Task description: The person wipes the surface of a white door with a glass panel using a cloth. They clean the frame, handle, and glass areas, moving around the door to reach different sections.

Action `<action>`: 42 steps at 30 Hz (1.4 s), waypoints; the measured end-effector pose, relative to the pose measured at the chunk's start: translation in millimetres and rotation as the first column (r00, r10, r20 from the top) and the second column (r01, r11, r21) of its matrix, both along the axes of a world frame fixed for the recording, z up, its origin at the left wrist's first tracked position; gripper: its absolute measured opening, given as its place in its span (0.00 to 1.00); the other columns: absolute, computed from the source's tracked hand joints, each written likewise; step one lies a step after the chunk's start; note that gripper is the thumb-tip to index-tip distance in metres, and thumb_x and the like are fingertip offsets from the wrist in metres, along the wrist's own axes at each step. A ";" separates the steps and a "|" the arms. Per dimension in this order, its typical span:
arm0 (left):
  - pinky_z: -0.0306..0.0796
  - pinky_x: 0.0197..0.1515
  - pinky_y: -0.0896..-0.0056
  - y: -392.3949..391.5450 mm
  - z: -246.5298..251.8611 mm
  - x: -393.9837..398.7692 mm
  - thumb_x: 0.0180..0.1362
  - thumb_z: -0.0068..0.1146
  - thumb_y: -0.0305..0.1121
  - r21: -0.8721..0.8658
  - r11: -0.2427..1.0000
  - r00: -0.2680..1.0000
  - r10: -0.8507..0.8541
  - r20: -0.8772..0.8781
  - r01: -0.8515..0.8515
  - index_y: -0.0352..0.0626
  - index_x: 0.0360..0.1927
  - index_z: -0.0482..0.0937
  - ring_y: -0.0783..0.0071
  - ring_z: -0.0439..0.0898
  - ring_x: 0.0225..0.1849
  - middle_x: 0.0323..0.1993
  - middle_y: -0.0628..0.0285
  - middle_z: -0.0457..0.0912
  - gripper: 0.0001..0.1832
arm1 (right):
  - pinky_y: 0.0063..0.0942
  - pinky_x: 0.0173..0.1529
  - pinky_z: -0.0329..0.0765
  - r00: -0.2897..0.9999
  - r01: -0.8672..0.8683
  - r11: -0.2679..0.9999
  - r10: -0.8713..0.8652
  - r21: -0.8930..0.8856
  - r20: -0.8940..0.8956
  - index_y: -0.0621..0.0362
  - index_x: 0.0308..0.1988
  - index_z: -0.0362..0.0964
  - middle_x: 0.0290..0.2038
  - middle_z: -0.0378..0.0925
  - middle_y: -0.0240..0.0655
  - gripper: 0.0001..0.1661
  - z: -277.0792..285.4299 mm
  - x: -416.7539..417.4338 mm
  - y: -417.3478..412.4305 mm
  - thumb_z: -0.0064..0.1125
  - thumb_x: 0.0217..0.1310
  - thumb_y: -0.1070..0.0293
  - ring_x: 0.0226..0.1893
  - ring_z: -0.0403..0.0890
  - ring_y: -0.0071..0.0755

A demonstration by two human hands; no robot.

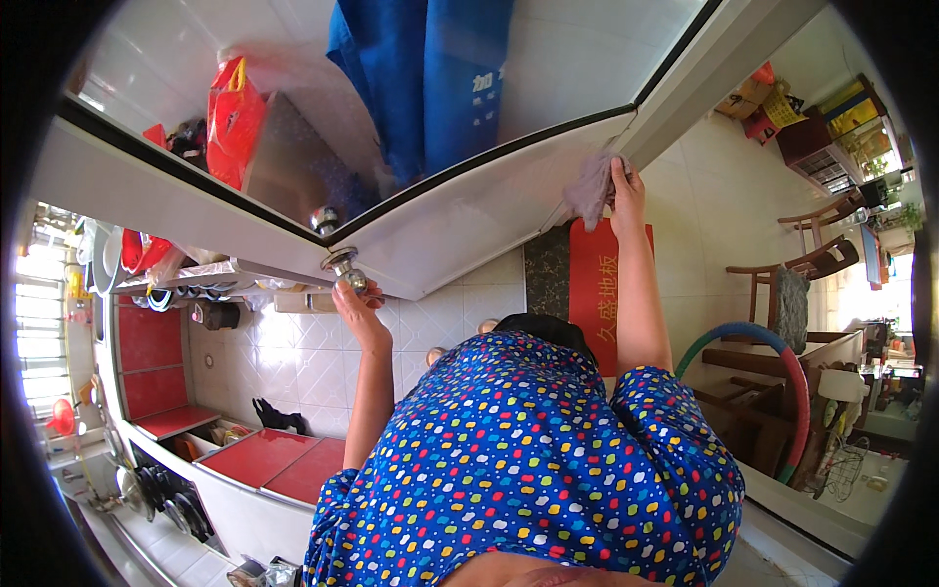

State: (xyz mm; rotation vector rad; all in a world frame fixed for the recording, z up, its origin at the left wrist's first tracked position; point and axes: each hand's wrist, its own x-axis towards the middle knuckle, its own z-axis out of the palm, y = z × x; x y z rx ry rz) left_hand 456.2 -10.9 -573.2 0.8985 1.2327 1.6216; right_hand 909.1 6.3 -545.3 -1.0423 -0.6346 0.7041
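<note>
My left hand is closed around the round metal door knob, low on the left side of a white-framed glass door. A greyish-purple cloth is bunched in my right hand, and it lies against the door's white lower panel near the hinge-side frame. Part of the cloth is hidden behind my fingers. Through the glass, a blue fabric with white writing hangs beside a red bag.
A red mat with writing lies on the floor below my right arm. To the right stand wooden chairs and a coloured hoop. Red-fronted kitchen cabinets, a shelf with bowls and a black jug-like container are to the left.
</note>
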 end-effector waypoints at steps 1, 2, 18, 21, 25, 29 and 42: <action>0.65 0.27 0.79 0.4 -1.7 -1.2 0.71 0.42 0.59 0.008 1.000 1.000 0.001 -0.005 -0.001 0.45 0.44 0.69 0.79 0.75 0.26 0.29 0.64 0.78 0.25 | 0.27 0.43 0.78 1.000 0.018 1.000 -0.018 -0.006 -0.011 0.57 0.45 0.76 0.39 0.81 0.28 0.16 -1.1 0.3 1.1 0.62 0.68 0.56 0.38 0.81 0.25; 0.65 0.27 0.80 1.0 -3.5 -2.5 0.70 0.42 0.59 -0.003 1.000 1.000 0.006 0.003 -0.006 0.45 0.44 0.69 0.79 0.75 0.26 0.29 0.64 0.79 0.25 | 0.28 0.43 0.78 0.999 0.036 0.999 -0.036 -0.011 -0.022 0.58 0.46 0.76 0.40 0.81 0.29 0.18 -2.6 0.1 2.3 0.62 0.68 0.55 0.38 0.81 0.26; 0.61 0.23 0.78 1.3 1.3 -9.2 0.69 0.45 0.59 -0.040 0.998 0.996 0.053 0.069 -0.050 0.45 0.41 0.67 0.79 0.71 0.22 0.25 0.63 0.75 0.25 | 0.31 0.41 0.79 0.927 0.326 0.941 -0.337 -0.089 -0.166 0.63 0.46 0.73 0.41 0.80 0.36 0.13 24.2 52.5 61.2 0.60 0.63 0.71 0.39 0.82 0.32; 0.59 0.25 0.78 2.6 1.8 -7.4 0.69 0.43 0.60 -0.058 0.997 0.997 0.058 0.052 -0.055 0.47 0.40 0.69 0.80 0.71 0.23 0.25 0.66 0.75 0.24 | 0.28 0.41 0.79 0.874 0.486 0.874 -0.486 0.000 -0.008 0.63 0.45 0.74 0.40 0.80 0.35 0.16 -0.5 77.4 88.3 0.65 0.60 0.68 0.38 0.81 0.29; 0.58 0.27 0.76 1.7 -0.4 -7.8 0.68 0.43 0.60 -0.055 0.997 0.998 0.052 0.028 -0.051 0.49 0.40 0.69 0.79 0.70 0.24 0.25 0.68 0.74 0.23 | 0.29 0.41 0.80 0.812 0.571 0.812 -0.537 -0.122 0.229 0.65 0.47 0.74 0.40 0.79 0.36 0.21 -0.8 73.3 97.4 0.68 0.57 0.65 0.38 0.80 0.27; 0.59 0.27 0.77 -2.1 -2.6 -12.0 0.68 0.44 0.61 -0.030 0.999 0.998 0.040 0.052 -0.038 0.48 0.40 0.69 0.79 0.70 0.23 0.25 0.67 0.74 0.24 | 0.30 0.36 0.82 0.923 0.384 0.923 -0.385 -0.025 -0.016 0.63 0.45 0.73 0.38 0.78 0.34 0.18 12.2 50.9 85.9 0.69 0.57 0.67 0.34 0.80 0.27; 0.62 0.26 0.78 0.3 -5.6 -11.0 0.68 0.44 0.63 -0.006 0.999 0.998 0.050 0.047 -0.050 0.46 0.39 0.67 0.79 0.71 0.22 0.25 0.65 0.75 0.27 | 0.24 0.31 0.78 0.883 0.458 0.885 -0.445 -0.076 0.147 0.67 0.43 0.82 0.36 0.83 0.33 0.20 18.4 78.0 87.5 0.73 0.56 0.62 0.29 0.80 0.24</action>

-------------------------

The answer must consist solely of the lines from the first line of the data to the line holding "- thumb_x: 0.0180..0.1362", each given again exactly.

Solution to the problem:
Task description: The person wipes the surface of a white door with a glass panel using a cloth. They clean the frame, handle, and glass areas, moving around the door to reach different sections.

Action `<action>`: 42 steps at 30 Hz (1.4 s), waypoints; the measured end-effector pose, relative to the pose measured at the chunk's start: translation in millimetres and rotation as the first column (r00, r10, r20 from the top) and the second column (r01, r11, r21) of its matrix, both along the axes of a world frame fixed for the recording, z up, its origin at the left wrist's first tracked position; gripper: its absolute measured opening, given as its place in its span (0.00 to 1.00); the other columns: absolute, computed from the source's tracked hand joints, each written likewise; step one lies a step after the chunk's start; note that gripper is the thumb-tip to index-tip distance in metres, and thumb_x and the like are fingertip offsets from the wrist in metres, along the wrist's own axes at each step. A ";" separates the steps and a "|" the arms. Per dimension in this order, its typical span:
arm0 (left):
  - pinky_z: -0.0306..0.0796
  - pinky_x: 0.0197..0.1515
  - pinky_y: -0.0896..-0.0056
  - y: -392.3949..391.5450 mm
  - z: -246.5298..251.8611 mm
  - x: -393.9837..398.7692 mm
  - thumb_x: 0.0180..0.1362

With this, the exercise is complete.